One of the problems with the Gibbs samplers used in JAGS is that they don’t admit much diagnostic capabilities beyond R-hat and R-hat methods are much less sensitive then you might expect, especially in the context of hierarchical models. For example, the Gibbs samplers can explore the hyperparameters so slowly that it takes hundreds of thousands of iterations before you’ll see the pathological sticking behavior that identifies the bias and causes bad R-hats. More chains helps, although there are always practical limitations.

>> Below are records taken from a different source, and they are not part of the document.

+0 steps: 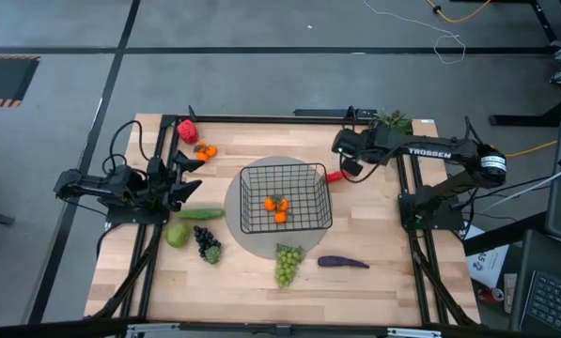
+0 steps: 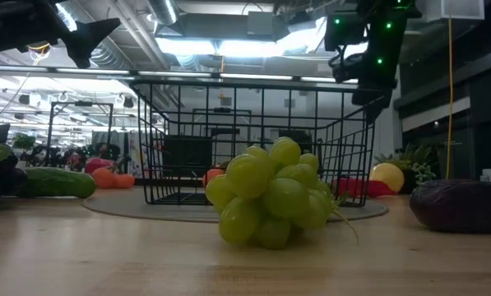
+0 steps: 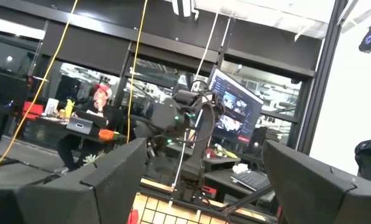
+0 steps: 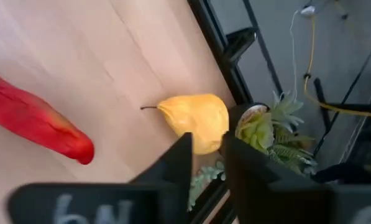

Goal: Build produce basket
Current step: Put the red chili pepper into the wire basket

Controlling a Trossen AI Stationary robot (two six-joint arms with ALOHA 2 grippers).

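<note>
The right gripper [image 1: 341, 147], jaws nearly closed and empty, hovers near the yellow pear [image 4: 194, 119] and red chili [image 4: 36, 122], while the left gripper [image 1: 188, 178] waits, jaws open, beside the wire basket [image 1: 285, 197].

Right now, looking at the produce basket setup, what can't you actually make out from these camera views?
- Yellow pear: the right wrist view shows it beside the red chili, but in the high view the right arm covers it.
- Right pincer: blurred, nearly closed; whether its fingers touch cannot be told.
- Basket contents: orange pieces show from above; the low view hides them behind green grapes.
- Eggplant: cut off by the low view's edge.
</note>
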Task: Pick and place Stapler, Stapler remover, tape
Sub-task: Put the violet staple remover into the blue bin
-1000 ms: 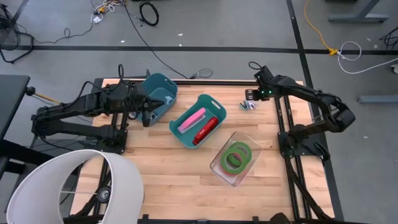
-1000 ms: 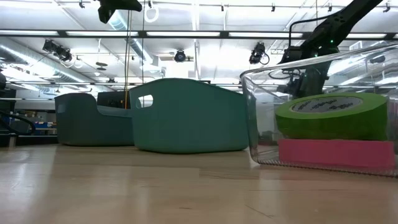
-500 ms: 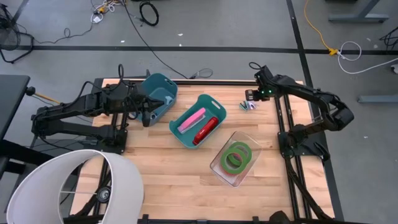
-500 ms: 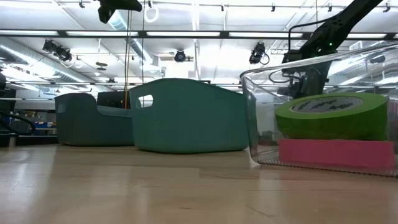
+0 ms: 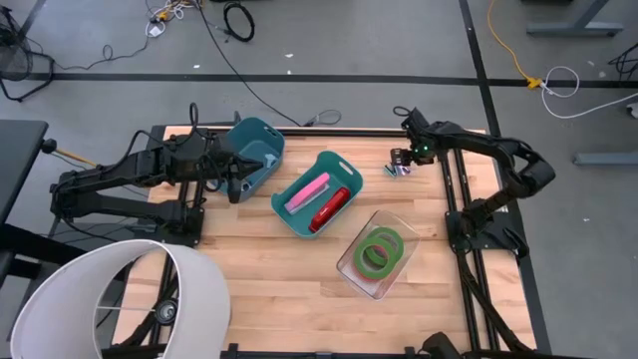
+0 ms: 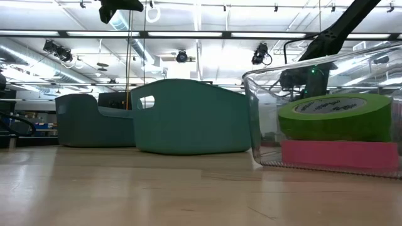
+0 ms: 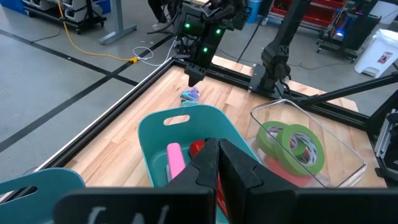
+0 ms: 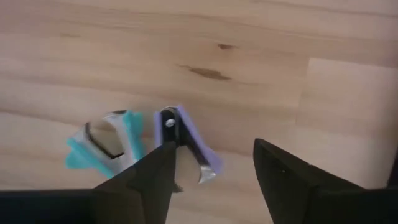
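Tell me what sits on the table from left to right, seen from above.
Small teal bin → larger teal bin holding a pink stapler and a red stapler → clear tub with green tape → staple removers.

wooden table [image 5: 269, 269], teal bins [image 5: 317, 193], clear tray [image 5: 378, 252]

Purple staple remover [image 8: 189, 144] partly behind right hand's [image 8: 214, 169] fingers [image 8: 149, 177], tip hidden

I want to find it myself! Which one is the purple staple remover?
Look at the table's far right corner, under the right end effector. Two small staple removers lie side by side there; the purple one sits between the open fingers, the teal one beside it.
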You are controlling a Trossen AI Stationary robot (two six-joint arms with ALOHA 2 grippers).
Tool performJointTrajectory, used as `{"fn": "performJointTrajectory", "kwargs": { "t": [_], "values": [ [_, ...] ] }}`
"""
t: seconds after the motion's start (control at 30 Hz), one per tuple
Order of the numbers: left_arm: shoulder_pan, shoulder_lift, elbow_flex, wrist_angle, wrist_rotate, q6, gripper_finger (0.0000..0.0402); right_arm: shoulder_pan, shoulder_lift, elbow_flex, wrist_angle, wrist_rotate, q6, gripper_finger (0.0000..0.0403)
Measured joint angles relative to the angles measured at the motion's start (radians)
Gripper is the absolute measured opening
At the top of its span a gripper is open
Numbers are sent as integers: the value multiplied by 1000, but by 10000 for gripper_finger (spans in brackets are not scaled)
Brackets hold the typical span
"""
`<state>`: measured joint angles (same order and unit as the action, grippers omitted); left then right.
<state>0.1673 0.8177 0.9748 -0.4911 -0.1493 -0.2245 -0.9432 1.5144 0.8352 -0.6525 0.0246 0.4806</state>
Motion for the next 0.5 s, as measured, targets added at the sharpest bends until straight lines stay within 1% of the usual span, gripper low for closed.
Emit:
{"fn": "performJointTrajectory", "kwargs": {
  "t": [0.07, 0.5],
  "values": [
    [0, 0, 0, 0, 0, 0, 16, 1, 3, 0, 3, 20, 12, 211],
    [0, 0, 0, 0, 0, 0, 16, 2, 2, 1, -2, 19, 7, 161]
  ]
}}
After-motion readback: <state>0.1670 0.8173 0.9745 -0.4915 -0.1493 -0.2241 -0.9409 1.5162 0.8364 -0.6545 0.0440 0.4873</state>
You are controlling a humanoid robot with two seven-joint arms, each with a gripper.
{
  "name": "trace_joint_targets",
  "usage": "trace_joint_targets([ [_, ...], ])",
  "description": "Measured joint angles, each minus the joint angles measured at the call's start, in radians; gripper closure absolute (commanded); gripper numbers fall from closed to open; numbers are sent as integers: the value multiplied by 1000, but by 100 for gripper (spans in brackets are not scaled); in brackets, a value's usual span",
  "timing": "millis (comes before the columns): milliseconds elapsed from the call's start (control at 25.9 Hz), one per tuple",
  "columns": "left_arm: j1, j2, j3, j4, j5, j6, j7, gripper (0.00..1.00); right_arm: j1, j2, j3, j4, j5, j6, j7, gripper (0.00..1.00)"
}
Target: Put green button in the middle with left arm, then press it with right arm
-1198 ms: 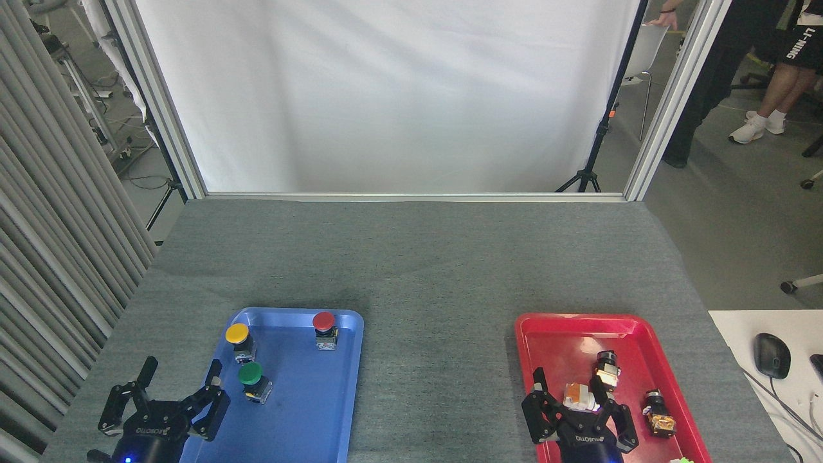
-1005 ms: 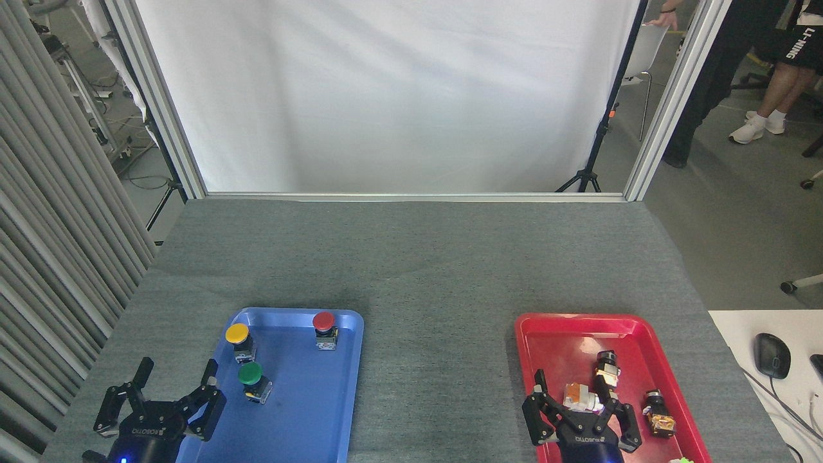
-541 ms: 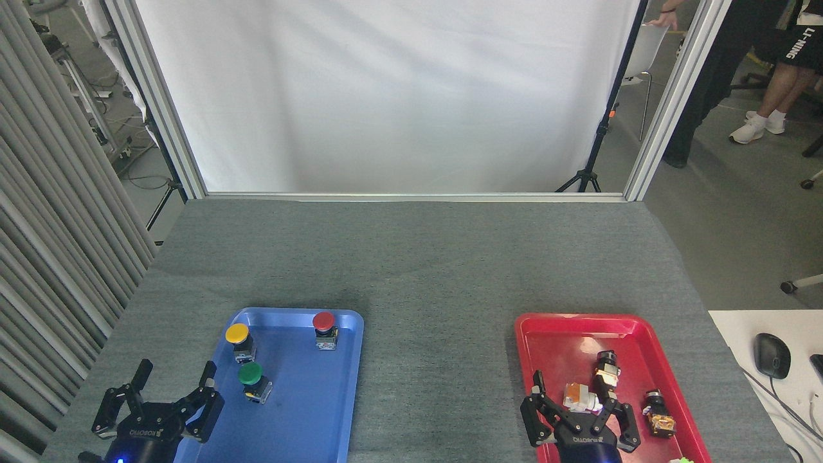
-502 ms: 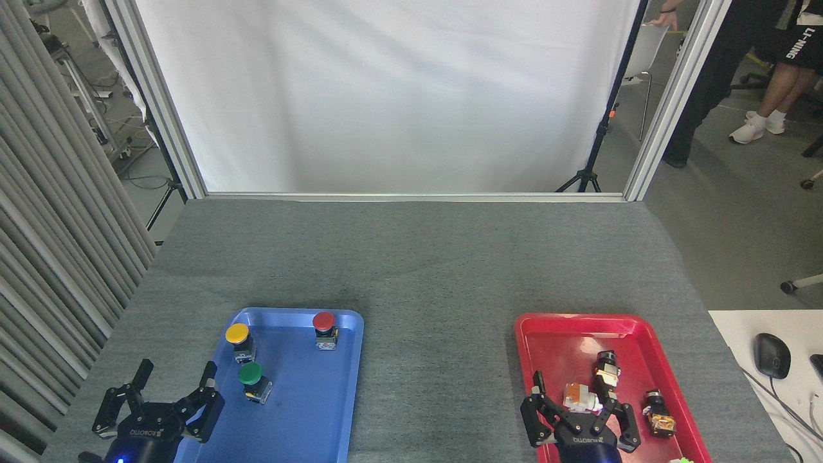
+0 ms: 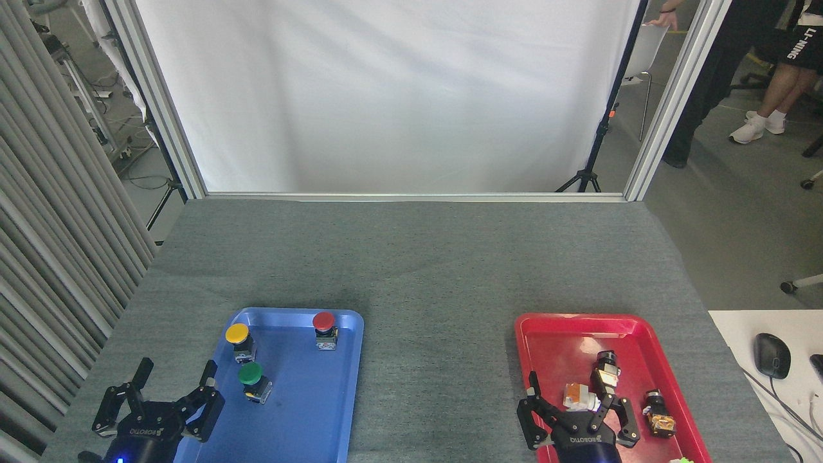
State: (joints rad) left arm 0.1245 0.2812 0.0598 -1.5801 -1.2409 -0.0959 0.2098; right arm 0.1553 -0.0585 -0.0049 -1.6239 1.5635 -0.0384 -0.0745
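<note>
- The green button (image 5: pixel 251 375) stands upright in the blue tray (image 5: pixel 308 411), near its left rim; the yellow button (image 5: pixel 237 335) is just behind it, the red button (image 5: pixel 323 323) at the far right corner.
- The left gripper (image 5: pixel 172 391) sits at the tray's near-left edge — fingers spread, holding nothing, just left of the green button and clear of it.
- The right gripper (image 5: pixel 574 408) is over the red tray (image 5: pixel 553 334), fingers splayed and empty, among small parts.
- The middle (image 5: pixel 437 360) lies bare between the trays.
</note>
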Motion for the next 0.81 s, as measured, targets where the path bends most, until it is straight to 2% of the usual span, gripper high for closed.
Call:
trace_joint_targets([
  [232,0,1,0,0,0,1,-2,1,2,-22,1,-16,-29,-13,13,0],
  [812,13,2,-1,2,0,-30,-2,1,2,-31,-63,-39,-35,-19,15,0],
])
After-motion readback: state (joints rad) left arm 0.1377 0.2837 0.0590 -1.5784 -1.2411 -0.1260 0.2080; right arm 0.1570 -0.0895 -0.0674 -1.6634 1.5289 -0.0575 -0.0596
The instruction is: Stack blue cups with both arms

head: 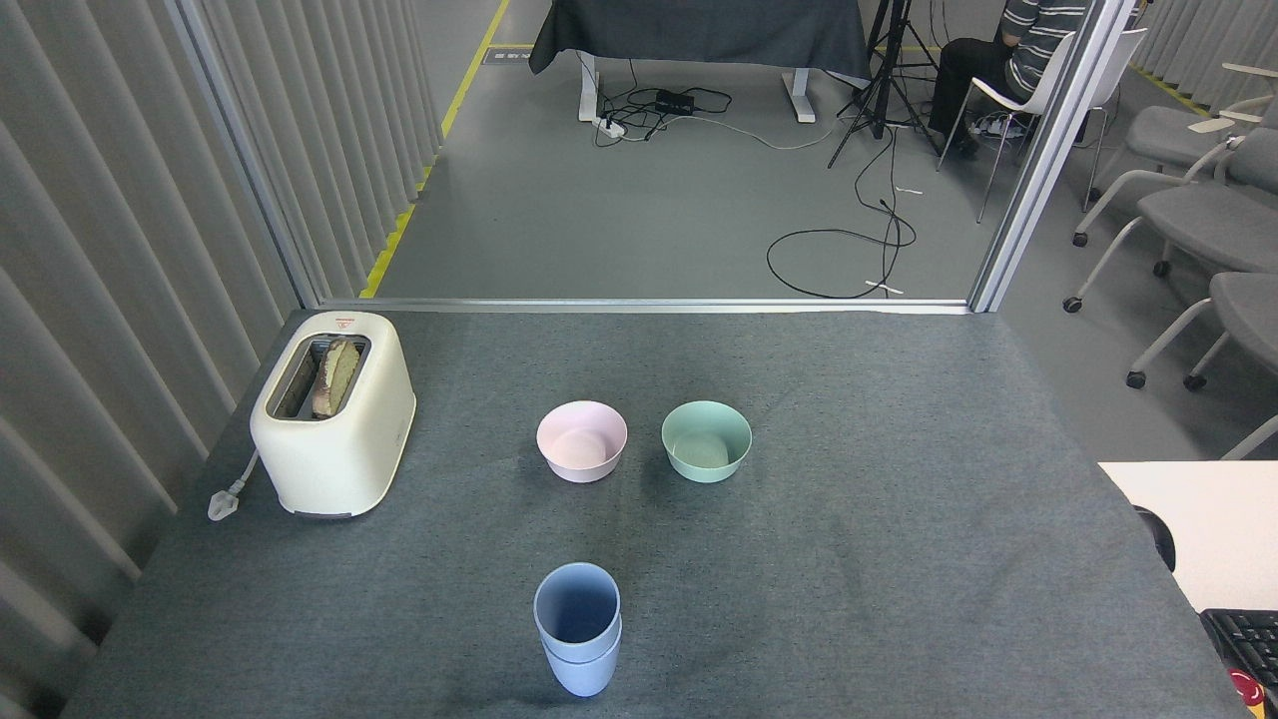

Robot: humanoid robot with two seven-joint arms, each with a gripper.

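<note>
Pale-blue cups [578,629] nested upright; the lower cup mostly hidden.

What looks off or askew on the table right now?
Nothing stands out. The blue cups stand nested and upright near the front edge, the pink bowl and green bowl sit upright, nothing spilled. Neither gripper is in view.

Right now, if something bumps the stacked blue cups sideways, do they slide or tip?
Probably tip: the stacked blue cups stand tall on a narrow tapered base. The grey cloth table looks grippy, so sliding seems unlikely. They look like light, stiff plastic, and the upper one might pop loose.
</note>
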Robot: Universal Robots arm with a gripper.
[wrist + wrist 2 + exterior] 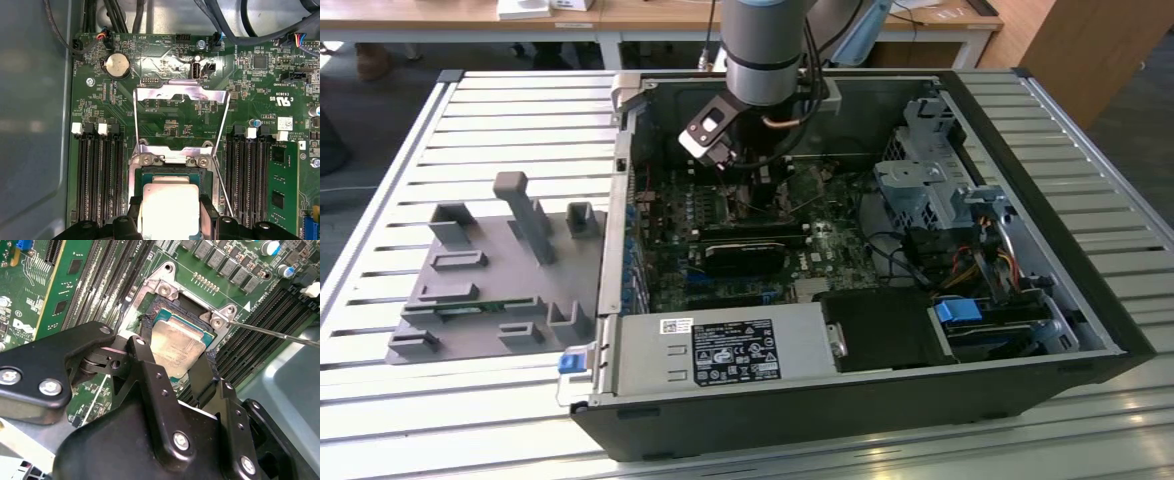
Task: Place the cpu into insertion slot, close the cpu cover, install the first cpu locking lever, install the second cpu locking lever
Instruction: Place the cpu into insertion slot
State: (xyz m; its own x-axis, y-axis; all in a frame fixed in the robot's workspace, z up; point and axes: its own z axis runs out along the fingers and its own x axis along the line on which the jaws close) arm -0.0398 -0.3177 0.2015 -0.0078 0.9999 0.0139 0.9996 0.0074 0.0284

In many cases it’s only with comparisons to HMC methods that we’ve realized that earlier fits were in fact biased. Consequently in these comparisons you have to very carefully check the posteriors for consistency, which is discussed in more depth in the “Hamiltonian Monte Carl for Hierarchical Models” paper.

Again, the most important factor when comparing MCMC methods is that effective sample size is meaningless unless a central limit theorem holds and so one has to be careful to not compare effective sample sizes before diligently verifying the conditions for a central limit theorem as much as possible.